Stimulator design. a. A fully assembled stimulator. b. Rendering of the custom-printed circuit board which accommodates the microcontroller, the LED driver and up to 24 LED channels. c. Schematics illustrating the circuit that controls the LED output. The blanking input can be inverted by a switch before reaching the output enable pin on the LED driver (electronically switching off the LEDs) and sending the signal to the micro-controller. A second switch controls the blanking signal voltage as it needs to be adapted depending on the logic of the microcontroller used (3.3 V for ESP32, 5 V for Arduino). The microcontroller controls the LED driver through an SPI connection and sends a trigger signal output to an external DAQ-system. KiCAD schematic are available on the GitHub repository. d. Illustration of the raster scan method described. The “blanking signal” is synchronous with the scanning logic, enabling the LEDs during the scanning mirrors retrace (black) and shutting them off during the acquisition (red), therefore providing temporal separation between stimulation and detection (schematic in (d) inspired from [6]).

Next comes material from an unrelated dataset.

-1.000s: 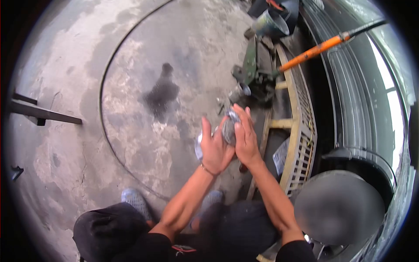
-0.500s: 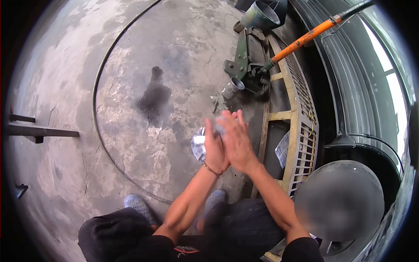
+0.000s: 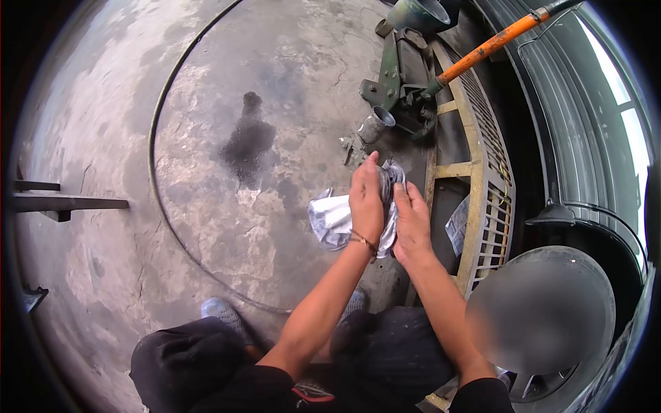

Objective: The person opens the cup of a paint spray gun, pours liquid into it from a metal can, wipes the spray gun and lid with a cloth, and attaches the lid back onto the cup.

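Note:
A crumpled white and grey cloth (image 3: pixel 331 219) hangs between my hands, one part spreading out to the left past my left wrist. My left hand (image 3: pixel 367 201) presses against the cloth from the left, its fingers together and pointing up and away. On the other side my right hand (image 3: pixel 412 221) is wrapped on the cloth, its thumb and fingers near the dark-stained bunched part. Just beyond my fingertips, a small metal cup with a spray-gun-like body (image 3: pixel 375 125) rests on the concrete floor.
A green floor jack (image 3: pixel 391 76) with an orange handle (image 3: pixel 492 45) stands ahead on the right, near a bucket (image 3: pixel 418 15). A yellowish slatted frame (image 3: pixel 476 172) lies beside the dark car body (image 3: pixel 575 138). A black hose (image 3: pixel 153 138) curves across the floor (image 3: pixel 206 172). A round grey object (image 3: pixel 544 310) sits lower right.
My palms have come apart from their pressed-together pose, and more of the cloth now shows between and left of them. Both hands have shifted slightly to the right.

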A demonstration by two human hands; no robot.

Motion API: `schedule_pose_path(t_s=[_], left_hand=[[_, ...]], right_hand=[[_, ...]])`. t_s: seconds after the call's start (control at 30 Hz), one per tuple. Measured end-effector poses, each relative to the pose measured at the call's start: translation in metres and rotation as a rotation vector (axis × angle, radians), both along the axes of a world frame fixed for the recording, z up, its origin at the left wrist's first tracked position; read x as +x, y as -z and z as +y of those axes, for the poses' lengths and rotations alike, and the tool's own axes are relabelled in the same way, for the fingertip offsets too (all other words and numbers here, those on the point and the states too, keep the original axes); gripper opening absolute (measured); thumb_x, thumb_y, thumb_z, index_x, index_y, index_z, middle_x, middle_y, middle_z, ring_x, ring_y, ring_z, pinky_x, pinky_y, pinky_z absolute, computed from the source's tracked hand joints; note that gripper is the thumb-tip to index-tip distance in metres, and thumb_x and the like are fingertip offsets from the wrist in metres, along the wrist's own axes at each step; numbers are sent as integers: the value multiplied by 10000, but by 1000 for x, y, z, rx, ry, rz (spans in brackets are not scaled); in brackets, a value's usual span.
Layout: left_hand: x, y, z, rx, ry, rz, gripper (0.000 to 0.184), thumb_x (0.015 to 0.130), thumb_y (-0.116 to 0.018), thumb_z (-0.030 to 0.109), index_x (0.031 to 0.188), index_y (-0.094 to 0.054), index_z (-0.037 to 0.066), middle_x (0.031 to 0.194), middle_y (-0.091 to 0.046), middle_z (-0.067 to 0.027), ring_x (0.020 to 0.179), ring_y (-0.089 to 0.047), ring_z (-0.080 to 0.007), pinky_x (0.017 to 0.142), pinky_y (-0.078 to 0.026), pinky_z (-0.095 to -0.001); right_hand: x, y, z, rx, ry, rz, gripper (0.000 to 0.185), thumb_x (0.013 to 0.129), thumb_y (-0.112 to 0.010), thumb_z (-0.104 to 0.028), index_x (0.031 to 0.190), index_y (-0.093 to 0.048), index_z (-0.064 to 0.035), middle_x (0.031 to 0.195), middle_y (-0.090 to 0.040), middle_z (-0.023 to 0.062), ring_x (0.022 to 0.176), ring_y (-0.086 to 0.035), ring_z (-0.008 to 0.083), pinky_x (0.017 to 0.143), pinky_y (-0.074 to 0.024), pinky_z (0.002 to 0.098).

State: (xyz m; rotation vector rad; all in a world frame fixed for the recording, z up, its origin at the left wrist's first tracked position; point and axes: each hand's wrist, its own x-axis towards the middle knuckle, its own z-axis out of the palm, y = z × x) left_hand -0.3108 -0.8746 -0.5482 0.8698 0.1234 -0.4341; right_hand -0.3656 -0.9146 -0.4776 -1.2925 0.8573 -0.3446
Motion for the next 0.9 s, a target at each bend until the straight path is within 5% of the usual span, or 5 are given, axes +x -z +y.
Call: schedule_pose_path(t_s=[0.1, 0.23, 0.47, 0.77, 0.9], left_hand=[[-9, -41, 13, 191, 19, -276, 559, 1141, -511, 510, 1493, -567, 78, 1336, -683, -141, 1203, -653, -234, 1061, -509, -364], [24, -27, 34, -356, 216, 390, 751, 1097, -355, 725, 1361, -610, 70, 1123, -699, -118, 1016, -700, -269, 874, -589, -424], [43, -15, 65, -539, 485, 321, 791, 1090, -334, 740, 1315, -672, 61, 1165, -732, -134, 1138, -690, -263, 1024, -541, -417], [36, 7, 60, -329, 400, 301, 691, 1096, -388, 667, 1302, -679, 75, 1203, -725, -109, 1137, -687, -262, 962, -560, -426], [30, 10, 64, -387, 331, 385, 661, 1101, -384, 646, 1274, -690, 87, 1129, -730, -126, 1024, -705, -252, 884, -580, -418]], right_hand=[[5, -6, 3, -159, 2, 96, 315, 1087, -629, -122, 1363, -651, 28, 1264, -709, 97, 1126, -670, 186, 1003, -528, 312], [1, -15, 3, -713, -518, 99, 305, 959, -676, 16, 1241, -769, -56, 1331, -714, 103, 1258, -657, 349, 1084, -508, 365], [23, -41, 13, -1570, -887, 5, 378, 870, -744, -23, 1247, -729, -51, 1299, -666, 96, 1052, -634, 343, 901, -550, 465], [34, -52, 19, -1750, -1088, 595, 276, 988, -630, -93, 1251, -697, -40, 1181, -632, 131, 1035, -680, 362, 869, -566, 481], [33, -63, 8, -1068, -1256, 321, 286, 866, -668, -44, 1144, -735, -49, 1103, -648, 122, 1088, -667, 354, 910, -556, 483]])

The blanking signal controls LED illumination. a. Oscilloscope reading of the blanking signal (blue) efficiently switching off an LED (yellow). The blanking is operated here without noticeable delay. b. as a., shown for a 1 ms scanning cycle, the two possible configurations for the blanking signal input, with a LOW (top) and a HIGH (bottom) blanking signal input for an inverted and original signal input, respectively.

LED electrical power over duty cycle (PWM). a. Power recording of a 4 LED system using the TLC5947 (solid lines) and their expected brightness if directly controlled by a microcontroller (dashed lines). All LEDs have been set up to the same power (40 nW), with equal maximal intensity values in the Arduino code (c.f. 6.3). b. as a. but with LEDs set up at different maximal intensities in the Arduino code. Here the linearity of the LED intensity output remains constant.

Potentiometer Mount PCB. Wiring example of the LED channel 1 to its trimmer potentiometer. Note that LED polarity as indicated on the stimulator PCB must be respected.

Stimulator box. a. Rendering of the stimulator box 3D files set here by default for 4 LED channels and 4 proxy LEDs. b. Rendering of the fully mounted stimulator with all PCBs and components tightly fitting their respective space.

3D-printed Illumination systems. a. SCAD files for adapting 5 mm LEDs and dichroic mirrors to standard 30 mm optomechanical system. b. Rendering of the LED illumination system for the visual experiment. c. For optogenetics experiments, we designed a mounting platform that holds four 5 mm LEDs and can fit a RC-40HP chamber (SmartEphys, Warner Instrument). d. Same as c. but designed to fit a small petri dish (ø 35 mm) lid.

Stimulus example. LED sequence (On/Off steps of light over three loops) described above, along with trigger recording.

Zebrafish retina experiment. a. Overview of the setup described for the visual stimulation experiment performed on the tetrachromatic zebrafish. b. Drawing of the larval zebrafish retina highlighting the IPL. c. 2 photon scan field of the IPL with regions-of-interest marked by red circles. The 64x32 pixel image was obtained by at 1 ms scan rate. d. Ca²⁺ traces (mean traces in black, n = 5 trials in grey) in response to consecutive red, green, blue and UV On/Off flashes. e. Trigger timing recorded by the DAQ highlighting its accuracy over time with a precision of 0.1 µs. t(n + 1) = t(n) + T, where “t” is the recorded trigger time and “T” the trigger period.

Drosophila optogenetics experiment. a. Schematic of a fruit fly first instar larval head expressing the red-shifted channel rhodopsin CsChrimson in olfactory sensory neurons and GCaMP6s in pan-neuronally. b. Rendering of the experimental setup: The mounting chamber (Fig. 6d) is placed in a 3D-printed holder (c.f. 3), screwed onto a rigid stand (ThorLabs). c-d. Standard deviation projections of 2 photon scan fields of the larval brain with antennal lobes marked by red circles (left) and Ca²⁺ traces in response to red flashes (right). c. Stimulation duration = 0.5 s, inter-stimulus interval = 3 s, image dimensions = 256 × 230, scan rate (lines) = 1,081 Hz, frame rate = 4.7 Hz. d. Stimulation duration = 0.5 s, inter-stimulus interval = 10 s, image dimensions = 256 × 170, scan rate (lines) = 1,077 Hz, frame rate = 6.34 Hz. Middle panel is a heatmap of pixel intensities showing high GCaMP6 fluorescence in the antennal lobe following optogenetic stimulation; obtained by subtracting a pre-stimulus from a during-stimulus image (median filter, kernel size = 2).